Records to use:
----
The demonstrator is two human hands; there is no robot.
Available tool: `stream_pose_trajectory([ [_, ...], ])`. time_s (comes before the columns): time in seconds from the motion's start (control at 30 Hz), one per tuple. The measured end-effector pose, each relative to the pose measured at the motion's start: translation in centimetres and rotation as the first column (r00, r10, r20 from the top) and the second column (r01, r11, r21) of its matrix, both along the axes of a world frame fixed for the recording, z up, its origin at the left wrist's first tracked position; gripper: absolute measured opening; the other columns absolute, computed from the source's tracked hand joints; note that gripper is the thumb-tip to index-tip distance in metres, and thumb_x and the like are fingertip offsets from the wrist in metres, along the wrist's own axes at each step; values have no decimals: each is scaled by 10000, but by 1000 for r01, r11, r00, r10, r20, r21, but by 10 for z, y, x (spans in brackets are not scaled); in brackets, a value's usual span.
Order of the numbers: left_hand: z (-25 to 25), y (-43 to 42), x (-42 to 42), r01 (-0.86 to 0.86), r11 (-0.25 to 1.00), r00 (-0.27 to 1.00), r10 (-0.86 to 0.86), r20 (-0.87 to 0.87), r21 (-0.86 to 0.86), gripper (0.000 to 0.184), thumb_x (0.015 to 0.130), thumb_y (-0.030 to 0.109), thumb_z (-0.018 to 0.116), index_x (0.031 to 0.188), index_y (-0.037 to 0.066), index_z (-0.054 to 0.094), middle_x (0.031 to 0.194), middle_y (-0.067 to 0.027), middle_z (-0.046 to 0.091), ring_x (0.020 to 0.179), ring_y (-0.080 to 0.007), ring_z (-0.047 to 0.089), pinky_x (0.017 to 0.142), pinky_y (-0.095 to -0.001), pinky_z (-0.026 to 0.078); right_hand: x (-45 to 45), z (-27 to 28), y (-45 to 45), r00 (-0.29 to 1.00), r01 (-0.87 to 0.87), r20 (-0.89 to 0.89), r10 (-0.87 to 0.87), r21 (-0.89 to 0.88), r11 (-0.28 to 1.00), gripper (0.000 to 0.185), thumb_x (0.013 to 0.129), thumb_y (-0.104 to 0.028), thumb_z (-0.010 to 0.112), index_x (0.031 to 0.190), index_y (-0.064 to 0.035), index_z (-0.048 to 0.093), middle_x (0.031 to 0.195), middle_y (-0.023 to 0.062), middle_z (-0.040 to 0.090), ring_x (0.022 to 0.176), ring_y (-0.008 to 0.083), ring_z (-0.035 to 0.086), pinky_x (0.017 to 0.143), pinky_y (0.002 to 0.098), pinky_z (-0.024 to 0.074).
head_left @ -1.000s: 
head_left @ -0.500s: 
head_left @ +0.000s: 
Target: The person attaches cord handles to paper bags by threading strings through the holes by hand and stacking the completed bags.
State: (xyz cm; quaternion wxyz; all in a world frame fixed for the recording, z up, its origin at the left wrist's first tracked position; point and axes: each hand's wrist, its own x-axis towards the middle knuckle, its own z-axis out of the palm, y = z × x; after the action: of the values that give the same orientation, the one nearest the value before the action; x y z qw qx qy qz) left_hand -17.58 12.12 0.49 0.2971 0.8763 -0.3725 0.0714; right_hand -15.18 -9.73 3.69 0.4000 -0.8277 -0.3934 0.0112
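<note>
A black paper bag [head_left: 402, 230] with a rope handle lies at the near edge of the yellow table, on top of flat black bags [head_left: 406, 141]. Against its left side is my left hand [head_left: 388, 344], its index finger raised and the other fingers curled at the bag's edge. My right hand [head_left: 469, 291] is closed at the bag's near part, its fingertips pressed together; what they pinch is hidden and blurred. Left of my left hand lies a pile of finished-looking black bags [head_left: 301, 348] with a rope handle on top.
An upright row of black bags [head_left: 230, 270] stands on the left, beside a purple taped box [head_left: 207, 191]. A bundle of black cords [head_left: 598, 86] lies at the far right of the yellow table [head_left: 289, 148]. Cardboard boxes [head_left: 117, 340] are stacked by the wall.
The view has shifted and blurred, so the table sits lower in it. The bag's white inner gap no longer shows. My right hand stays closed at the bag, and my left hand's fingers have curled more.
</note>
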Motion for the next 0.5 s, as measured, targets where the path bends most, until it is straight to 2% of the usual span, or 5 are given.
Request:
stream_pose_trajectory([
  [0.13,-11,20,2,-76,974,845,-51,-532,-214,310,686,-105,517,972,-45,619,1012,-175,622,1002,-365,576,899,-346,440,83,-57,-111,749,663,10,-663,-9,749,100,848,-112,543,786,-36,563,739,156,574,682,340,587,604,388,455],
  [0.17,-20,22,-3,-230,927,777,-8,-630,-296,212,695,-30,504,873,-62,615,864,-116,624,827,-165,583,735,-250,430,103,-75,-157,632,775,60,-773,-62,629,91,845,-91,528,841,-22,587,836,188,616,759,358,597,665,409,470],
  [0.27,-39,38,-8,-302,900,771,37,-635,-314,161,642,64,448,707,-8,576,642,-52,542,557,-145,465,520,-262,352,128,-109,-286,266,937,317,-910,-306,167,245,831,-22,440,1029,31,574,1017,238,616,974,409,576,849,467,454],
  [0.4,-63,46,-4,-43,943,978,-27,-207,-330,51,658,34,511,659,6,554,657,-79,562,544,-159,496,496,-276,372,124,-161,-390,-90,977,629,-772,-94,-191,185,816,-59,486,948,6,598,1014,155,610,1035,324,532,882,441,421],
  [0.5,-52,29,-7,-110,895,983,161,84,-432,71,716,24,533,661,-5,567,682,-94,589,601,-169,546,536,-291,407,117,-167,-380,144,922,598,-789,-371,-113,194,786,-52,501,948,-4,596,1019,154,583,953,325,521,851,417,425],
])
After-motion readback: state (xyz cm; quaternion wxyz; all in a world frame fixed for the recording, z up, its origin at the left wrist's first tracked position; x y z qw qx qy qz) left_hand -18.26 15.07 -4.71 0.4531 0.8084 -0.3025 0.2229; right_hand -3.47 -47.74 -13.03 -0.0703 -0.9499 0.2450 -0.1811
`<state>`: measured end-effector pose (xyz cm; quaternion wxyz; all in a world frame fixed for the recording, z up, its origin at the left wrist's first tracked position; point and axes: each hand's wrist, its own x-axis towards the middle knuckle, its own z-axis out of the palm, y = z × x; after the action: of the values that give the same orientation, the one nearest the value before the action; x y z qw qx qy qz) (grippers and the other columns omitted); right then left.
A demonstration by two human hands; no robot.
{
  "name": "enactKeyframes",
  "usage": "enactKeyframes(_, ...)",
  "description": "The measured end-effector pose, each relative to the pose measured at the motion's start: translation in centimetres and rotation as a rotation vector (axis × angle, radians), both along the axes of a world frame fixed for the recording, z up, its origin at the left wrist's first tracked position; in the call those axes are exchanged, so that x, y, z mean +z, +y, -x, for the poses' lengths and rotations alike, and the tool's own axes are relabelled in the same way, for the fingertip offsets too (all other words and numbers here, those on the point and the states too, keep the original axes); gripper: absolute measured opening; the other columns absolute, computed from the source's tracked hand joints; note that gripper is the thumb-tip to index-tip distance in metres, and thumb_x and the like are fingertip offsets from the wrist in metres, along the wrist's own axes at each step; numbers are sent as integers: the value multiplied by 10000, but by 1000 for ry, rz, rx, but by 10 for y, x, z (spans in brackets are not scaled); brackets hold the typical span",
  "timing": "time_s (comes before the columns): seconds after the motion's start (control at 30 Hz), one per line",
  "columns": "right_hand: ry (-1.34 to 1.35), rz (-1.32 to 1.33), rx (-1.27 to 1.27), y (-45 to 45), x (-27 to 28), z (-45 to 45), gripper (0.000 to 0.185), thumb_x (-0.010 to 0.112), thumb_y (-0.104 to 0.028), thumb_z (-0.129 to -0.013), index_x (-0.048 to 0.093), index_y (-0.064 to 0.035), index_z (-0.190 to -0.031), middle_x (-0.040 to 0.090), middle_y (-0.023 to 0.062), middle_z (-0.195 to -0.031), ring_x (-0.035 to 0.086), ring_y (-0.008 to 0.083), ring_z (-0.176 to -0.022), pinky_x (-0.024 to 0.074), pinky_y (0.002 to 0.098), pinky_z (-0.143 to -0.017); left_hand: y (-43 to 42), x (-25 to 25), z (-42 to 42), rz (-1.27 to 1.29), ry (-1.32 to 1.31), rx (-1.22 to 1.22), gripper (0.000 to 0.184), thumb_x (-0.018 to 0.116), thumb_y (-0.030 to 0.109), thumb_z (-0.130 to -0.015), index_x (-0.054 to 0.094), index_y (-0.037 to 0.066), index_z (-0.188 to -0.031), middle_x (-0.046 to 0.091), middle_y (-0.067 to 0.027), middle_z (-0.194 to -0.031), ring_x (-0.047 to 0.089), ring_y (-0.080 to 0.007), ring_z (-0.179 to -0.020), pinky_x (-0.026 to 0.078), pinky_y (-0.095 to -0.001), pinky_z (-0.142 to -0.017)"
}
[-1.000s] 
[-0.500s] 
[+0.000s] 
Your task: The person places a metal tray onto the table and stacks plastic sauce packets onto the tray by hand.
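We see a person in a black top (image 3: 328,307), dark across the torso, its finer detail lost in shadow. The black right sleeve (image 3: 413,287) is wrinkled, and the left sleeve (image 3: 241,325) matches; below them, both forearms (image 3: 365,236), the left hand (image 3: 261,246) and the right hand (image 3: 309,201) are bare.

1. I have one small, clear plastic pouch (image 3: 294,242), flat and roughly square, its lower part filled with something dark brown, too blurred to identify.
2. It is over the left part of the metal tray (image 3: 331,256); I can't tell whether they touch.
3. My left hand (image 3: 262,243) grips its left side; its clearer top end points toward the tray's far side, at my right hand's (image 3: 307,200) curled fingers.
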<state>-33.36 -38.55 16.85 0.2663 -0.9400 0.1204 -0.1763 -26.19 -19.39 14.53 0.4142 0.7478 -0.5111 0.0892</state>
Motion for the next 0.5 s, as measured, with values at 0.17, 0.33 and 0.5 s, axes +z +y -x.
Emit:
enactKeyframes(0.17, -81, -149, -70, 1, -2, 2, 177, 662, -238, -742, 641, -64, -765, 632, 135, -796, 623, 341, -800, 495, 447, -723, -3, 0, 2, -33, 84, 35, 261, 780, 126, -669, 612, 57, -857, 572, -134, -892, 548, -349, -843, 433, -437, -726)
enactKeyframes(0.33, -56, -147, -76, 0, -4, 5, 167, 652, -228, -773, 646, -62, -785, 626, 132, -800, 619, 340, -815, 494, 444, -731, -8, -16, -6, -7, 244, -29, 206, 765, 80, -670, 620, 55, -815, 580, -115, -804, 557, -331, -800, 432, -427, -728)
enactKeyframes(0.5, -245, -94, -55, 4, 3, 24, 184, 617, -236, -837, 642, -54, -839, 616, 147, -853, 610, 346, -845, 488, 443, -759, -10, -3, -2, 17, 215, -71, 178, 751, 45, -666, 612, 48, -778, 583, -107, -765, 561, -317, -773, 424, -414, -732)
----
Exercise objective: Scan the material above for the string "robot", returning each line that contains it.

Task answer:
The demonstrator is two human hands; there is no robot.
A demonstration by two human hands; no robot.

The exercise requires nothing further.